HFS Weekly Collections

HFS News & Special Events
September 19, 2008

HFS Grade 6 Weekly Collections

September 19, 2008

Dear HFS Community Members,

Learning comes in many forms. The experiences described below generate incredible intellectual activity – questions, discoveries, reflection, new understanding, even a healthy dose of disbelief. However, not all learning experiences are always parts of the written curriculum at Harford Friends School. In fact, some of those experiences are critically important parts of unwritten life lessons that, if we are fortunate, we get to learn in middle school. Those lessons occur everyday at Harford Friends School. Lessons in responsibility, integrity, accountability, community, and friendship are common, repetitive, and evolving. As students tug, pull, and even trip over these threads of life that weave themselves into every facet of our learning and growing, they make mistakes. A mistake without consequence rarely produces a life lesson. However, mistakes that produce consequences and occur in the presence of supportive adults who can help a child see the forest through the trees, are critical steps to positive character development. I am continually grateful for teachers and parents who care enough to express their disappointment with a child when he or she makes a poor judgment, makes a mistake. The whistle blowers are also the saviors. These stern angels assure that a child understands the path to retribution, to making amends, to restoring trust, and to learning from the mistake. While these moments are never easy, they are critical. If we are not fortunate, we learn these lessons much later when the stakes are much higher. Thank goodness for wandering through the woods of middle school!

In peace,

Jonathan

NOTES from Humanities…

Sixth grade students are busily adapting to the rigors of the sixth grade curriculum for Humanities 6.  During the week, they have taken Spelling-Vocabulary Test #2, created very attractive noun collages, worked diligently in their small groups preparing presentations from The Giver, worked on writing a piece from the point of view of a Neolithic man or woman, and have learned why early men and women settled near a source of fresh water.  Next week, we are all looking forward to seeing The Giver presentations and will set up a rubric to evaluate them by.  As if that weren’t enough, they are also reading books for their next book report!

NOTES from Technology…

Math: Sixth grade math continues their investigation of our number system.  We are now just a step away from greatest common factor, and least common multiple.  We are using Venn diagrams to compare factors and multiples of different numbers, and now have many words at our disposal to describe numbers, and a good plan of how to determine whether a number is prime or composite.  Also, we know how odds and evens can be identified, no matter how large or small, and whether their sums and products will be even or odd.  We should expect a quiz next week on the material that we have studied to far, factors, multiples, and comparing different numbers using Venn diagrams.

Science: Sixth grade science is continue work with rocks.  There was substantial knowledge coming into class about igneous, metamorphic, and sedimentary rocks, but we are looking deeper, making a guide to some of the common rocks, and we will soon get to the rock cycle, and how these types of rocks are related to each other.  For now, though, we spent the week trying to classify some rocks in class, working to figure out why we might be able to tell one way or the other, and then trying to find a number of examples in our packet.  The good copy of our guide, done in groups, is due next Tuesday, Sept. 23, good luck!

NOTES from Explorations…

Art: For information on art, please contact Rog Hicks at rjjhicks@comcast.net.

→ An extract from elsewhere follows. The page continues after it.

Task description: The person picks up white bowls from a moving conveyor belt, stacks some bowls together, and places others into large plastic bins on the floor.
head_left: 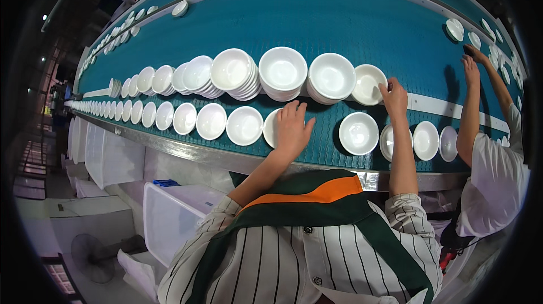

Choir: For information on Choir, please contact Andrew Lewis at drewan74@aol.com.

Computer Technology: We have completed our focus on the computer hardware, software, and input devices. The students have signed into their accounts and we will be starting UltraKey, our typing tutorial, and working with Microsoft Word.

Music: For information on music, please contact Andrew Lewis at drewan74@aol.com.

Physical Education: The students continue to work on perfecting our warm-up and cool down routine. We are working on making sure we stretch the correct muscles and holding these stretches for the right amount of time. As one of the students said this week, “We are warming up what is cool, and cooling down what is warm.”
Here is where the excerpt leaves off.